Their subject is the Moviola, an analogue editing machine the size of a fridge with two pedals, one for advancing, the other for rewinding film, a little screen and speaker for sound. However cumbersome it may look to people used to editing TikTok videos on their phones, the Moviola was an engineering miracle of efficiency and portability. It was passionately loved and admired by film-makers, in use in basically the same form for most of cinema’s existence, from its invention in 1922 until the 21st century – and which stayed stubbornly around for while even after digital editing became the norm, as if a Model T Ford was kept on the road until the Toyota Prius took over. Using one was addictive: Orson Welles was famously obsessed with the one he owned. (Murch says he repeatedly stayed late at the office working on his, until his wife demanded to know if he was having an affair; yes, he replied, “her name is Moviola.”)

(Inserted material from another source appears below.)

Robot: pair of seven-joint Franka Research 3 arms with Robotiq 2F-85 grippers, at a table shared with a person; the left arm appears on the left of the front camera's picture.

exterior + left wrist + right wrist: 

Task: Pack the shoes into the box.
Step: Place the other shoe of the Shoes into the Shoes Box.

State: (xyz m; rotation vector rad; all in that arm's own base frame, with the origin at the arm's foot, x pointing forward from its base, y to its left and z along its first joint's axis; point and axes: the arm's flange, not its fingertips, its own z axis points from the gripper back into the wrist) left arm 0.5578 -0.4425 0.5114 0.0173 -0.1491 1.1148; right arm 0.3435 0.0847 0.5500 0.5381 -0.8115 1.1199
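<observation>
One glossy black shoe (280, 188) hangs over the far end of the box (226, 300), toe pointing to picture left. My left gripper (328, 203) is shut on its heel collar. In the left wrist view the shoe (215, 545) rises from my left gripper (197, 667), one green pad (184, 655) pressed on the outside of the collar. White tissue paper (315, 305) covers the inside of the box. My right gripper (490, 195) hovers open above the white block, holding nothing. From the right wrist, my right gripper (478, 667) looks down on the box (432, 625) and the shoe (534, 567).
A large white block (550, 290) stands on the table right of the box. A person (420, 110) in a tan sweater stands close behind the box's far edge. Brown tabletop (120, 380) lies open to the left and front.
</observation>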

Berry and Murch are not offering a traditional history of the Moviola, with archive clips and interviews with various editors etc. Their approach is far more radical: they have got the existing digital material for Mike Leigh’s film Mr Turner, transferred it to 35mm film and then Murch with his former assistant Dan Farrell have edited together a scene from this film from scratch, like they would have in the good old days, on a Moviola and other items of auxiliary equipment that Berry bought from eBay. Murch finally “screens” for Leigh his finished cut of this scene on the (equally antique) Steenbeck editing device in the Stanley Kubrick estate in Hertfordshire. (Leigh is not entirely on board with Murch’s editorial decisions, while endorsing his right to make them – which only goes to show how authorial the editor’s job is.)
With uncompromising attention to real-time detail, Berry and Murch take us through all the steps, and compared with working digitally it is exhausting physical labour, like working on an 18th-century ship. It was only while watching this film that I realised what it reminded me of: Philip Gaskell, the bibliographer and librarian at Trinity College, Cambridge would get his students to typeset and print a 16th-century text, from the original manuscript, using a printing press of the time. It took students of English literature back in time like nothing else. Murch’s Moviola adventure is a bit niche, and perhaps may be of interest mainly to historians and technical specialists. But there is fascination in it.
• Her Name Was Moviola screened at the Sheffield documentary film festival.